_What you should do_:
Would you set down the complete data below, exactly as shown?

_Provided data_:
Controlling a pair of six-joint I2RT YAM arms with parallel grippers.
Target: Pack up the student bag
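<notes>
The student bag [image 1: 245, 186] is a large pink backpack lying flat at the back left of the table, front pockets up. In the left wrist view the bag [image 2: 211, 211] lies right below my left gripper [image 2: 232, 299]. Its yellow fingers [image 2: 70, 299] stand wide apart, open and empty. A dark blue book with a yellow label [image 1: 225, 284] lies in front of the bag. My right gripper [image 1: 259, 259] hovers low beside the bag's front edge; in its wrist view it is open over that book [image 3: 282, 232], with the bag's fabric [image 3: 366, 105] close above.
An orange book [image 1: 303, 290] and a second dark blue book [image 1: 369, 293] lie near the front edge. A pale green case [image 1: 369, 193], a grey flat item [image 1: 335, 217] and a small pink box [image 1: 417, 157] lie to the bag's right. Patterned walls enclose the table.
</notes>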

_Written reply_:
Controlling a pair of six-joint I2RT YAM arms with parallel grippers.
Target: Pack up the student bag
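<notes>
The student bag [image 1: 245, 186] is a large pink backpack lying flat at the back left of the table, front pockets up. In the left wrist view the bag [image 2: 211, 211] lies right below my left gripper [image 2: 232, 299]. Its yellow fingers [image 2: 70, 299] stand wide apart, open and empty. A dark blue book with a yellow label [image 1: 225, 284] lies in front of the bag. My right gripper [image 1: 259, 259] hovers low beside the bag's front edge; in its wrist view it is open over that book [image 3: 282, 232], with the bag's fabric [image 3: 366, 105] close above.
An orange book [image 1: 303, 290] and a second dark blue book [image 1: 369, 293] lie near the front edge. A pale green case [image 1: 369, 193], a grey flat item [image 1: 335, 217] and a small pink box [image 1: 417, 157] lie to the bag's right. Patterned walls enclose the table.
</notes>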

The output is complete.